Barbara Novak, in her book about Hudson River School paintings, said that the grand scaled, untainted landscape is god’s gift to Americans and thus the vistas with magic light show the audience the new continent in the way God perceives it. If so, such notion began to shake in the minds of American who had gone through civil war and Darwinism. The rapid industrialization in post-civil war period saw fast change in Northeast landscape. God’s garden was no long viewed as American’s superiority against the European’s old civilization; instead it gave in for railroad, farming and bourgeoisification. Thus, it was natural that a group of artists began to view the landscape in a more nostalgic mood. Instead of looking down at the grandeur with a dominating control of details and free of any trace of human brush touch, they began to walk into the woods and experience them as human beings. The cool objective mind softened to the stirred emotions that had been constantly worried about the erosion of the landscape from industrialization. Visible strokes were implemented to enhance the live experience as if the landscape breathed its texture into the canvas.

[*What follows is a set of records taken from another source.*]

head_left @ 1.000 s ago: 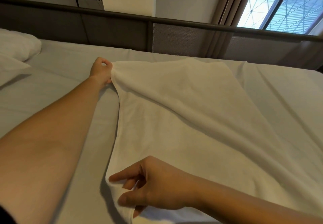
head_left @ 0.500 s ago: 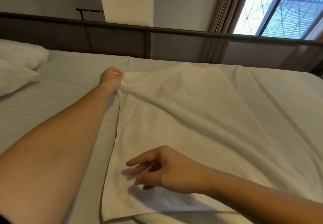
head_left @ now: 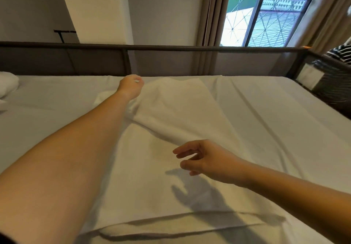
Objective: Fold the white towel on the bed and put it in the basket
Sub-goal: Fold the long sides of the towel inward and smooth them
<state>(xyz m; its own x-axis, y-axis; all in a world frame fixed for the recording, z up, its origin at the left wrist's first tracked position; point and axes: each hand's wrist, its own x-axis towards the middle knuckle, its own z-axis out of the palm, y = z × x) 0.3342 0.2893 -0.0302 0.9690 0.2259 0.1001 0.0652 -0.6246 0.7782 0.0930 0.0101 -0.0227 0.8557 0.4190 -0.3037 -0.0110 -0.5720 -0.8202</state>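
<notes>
Bed with pale grey sheet (head_left: 266,110) carries white terry towel (head_left: 152,177), spread mid-bed. Left hand (head_left: 131,86) at towel's far edge, fingers curled; grip unclear. Right hand (head_left: 207,160) above towel's middle, fingers loosely spread, empty.

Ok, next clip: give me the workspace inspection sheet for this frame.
Surface: bed with a light sheet, creased, bordered by a dark rail.
Job's things: white towel spread on the bed, one layer folded over diagonally; basket not seen.
Clutter: pillow at far left; striped fabric beyond the right rail.
Hands: left hand stretched out at the towel's far corner, grip hidden; right hand above the towel, fingers loosely apart, holding nothing.
Cables: nothing seen.
Surroundings: window with curtains, plain wall.
</notes>
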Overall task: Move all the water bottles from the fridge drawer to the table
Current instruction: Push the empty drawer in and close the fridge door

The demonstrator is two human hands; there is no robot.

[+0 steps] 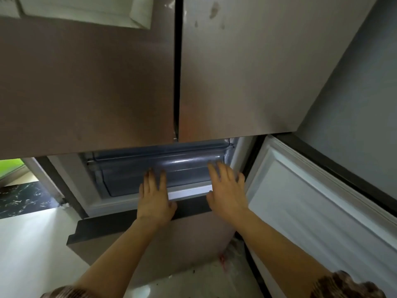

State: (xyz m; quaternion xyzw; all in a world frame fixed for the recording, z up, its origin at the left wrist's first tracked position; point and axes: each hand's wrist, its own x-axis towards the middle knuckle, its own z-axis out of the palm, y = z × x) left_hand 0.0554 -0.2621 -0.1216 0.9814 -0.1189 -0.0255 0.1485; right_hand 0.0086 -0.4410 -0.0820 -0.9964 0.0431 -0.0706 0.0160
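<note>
A translucent grey-blue fridge drawer [137,175] sits inside the lower compartment of a brown fridge, below the two closed upper doors. My left hand [155,196] lies flat on the drawer's white front rim, fingers spread. My right hand [226,188] rests flat on the same rim further right, fingers apart and slightly blurred. Neither hand holds anything. No water bottles show; the drawer's inside is hidden behind its frosted front.
The lower right fridge door [318,203] stands swung open at my right, its white inner lining facing me. A lower brown drawer front [133,231] juts out beneath my arms. White floor [32,244] and a dark marbled strip lie left.
</note>
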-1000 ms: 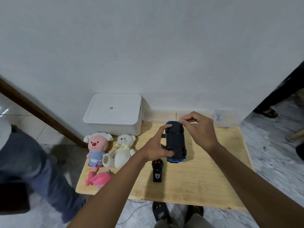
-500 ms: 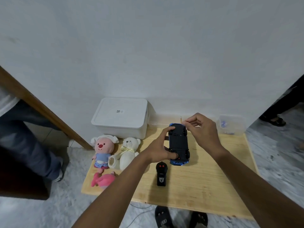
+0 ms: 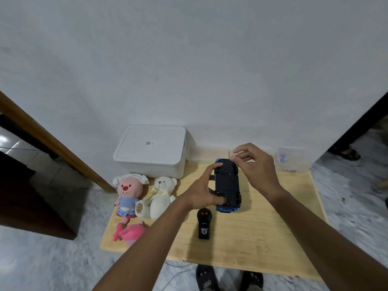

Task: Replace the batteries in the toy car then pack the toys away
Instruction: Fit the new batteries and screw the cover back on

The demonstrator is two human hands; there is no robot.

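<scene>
Carrying surface: a low counter (image 3: pixel 262 238) of pale wood, its far edge against a plain white wall (image 3: pixel 189 70).
Room: grey marbled floor (image 3: pixel 52 259); a brown wooden door frame (image 3: pixel 52 143) slants down on the left, with a dark block of furniture (image 3: pixel 25 202) beside it; two black sandals (image 3: pixel 206 280) show at the counter's near edge.
Count, toys: three soft toys at the left end, namely a pink-faced doll (image 3: pixel 128 192) in a white hat, a cream bear (image 3: pixel 161 196) just beside it and a pink plush (image 3: pixel 130 232) nearer the edge; one toy car (image 3: pixel 227 183); one black remote (image 3: pixel 204 224).
Count, containers: one white lidded box (image 3: pixel 151 152) at the back left; one small clear tub (image 3: pixel 294 162) at the back right, with blue bits inside.
Toy car, look: upside down, its flat black underside and wheels facing up, blue bodywork showing at both ends.
Toy car, place: mid-counter, just beyond the remote, lengthwise away from the person.
Left hand (image 3: pixel 201 192): grips the car along its left side, thumb at the near end, fingertips at the far end.
Right hand (image 3: pixel 256 166): over the car's far right corner, thumb tip touching it, fingers loosely bent; I cannot tell whether it pinches anything.
</scene>
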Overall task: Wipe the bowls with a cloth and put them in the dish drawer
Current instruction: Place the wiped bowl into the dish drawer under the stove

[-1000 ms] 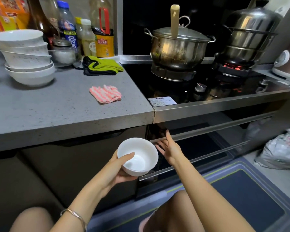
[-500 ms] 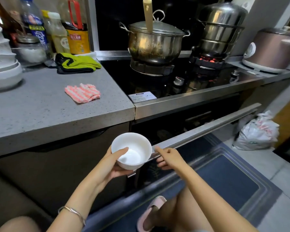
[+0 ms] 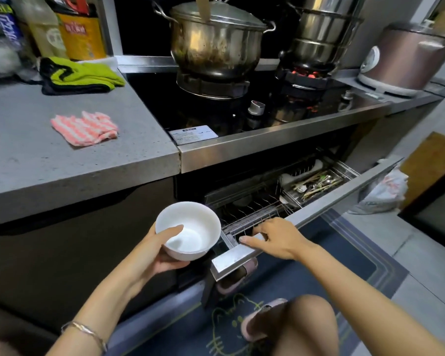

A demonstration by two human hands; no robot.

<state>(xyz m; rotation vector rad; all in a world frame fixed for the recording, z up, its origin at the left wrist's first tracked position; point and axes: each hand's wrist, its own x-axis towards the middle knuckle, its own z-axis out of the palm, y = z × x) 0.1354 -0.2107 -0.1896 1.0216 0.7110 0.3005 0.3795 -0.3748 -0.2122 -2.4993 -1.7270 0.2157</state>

When John Francis Murphy was praised as American Corot in the late 1870’s, he quietly saved those reviews about him but said little. He may have seen some paintings by French Barbizon painters, but the Mecca of Barbizon paintings in US at that time was not in New York but in Boston where Vose Gallery fervently promoted the school. But Murphy didn’t have to speak out for the inspiration of his style: He just lived with it. He took the occasion to visit Walden Pond and transplanted pine seedlings from Thoreau’s cabin to his Arkville Studio.

There, right by the pond, Thoreau already dictated what would be painted after his death by the painters of the next generation:

The scenery of Walden is on a humble scale, and though very beautiful, does not approach to grandeur, nor can it much concern one who has not long frequented it or lived by its shore; yet this pond is so remarkable for its depth and purity as to merit a particular description. … a perennial spring in the midst of pine and oak woods, without any visible inlet or outlet except by the clouds and evaporation.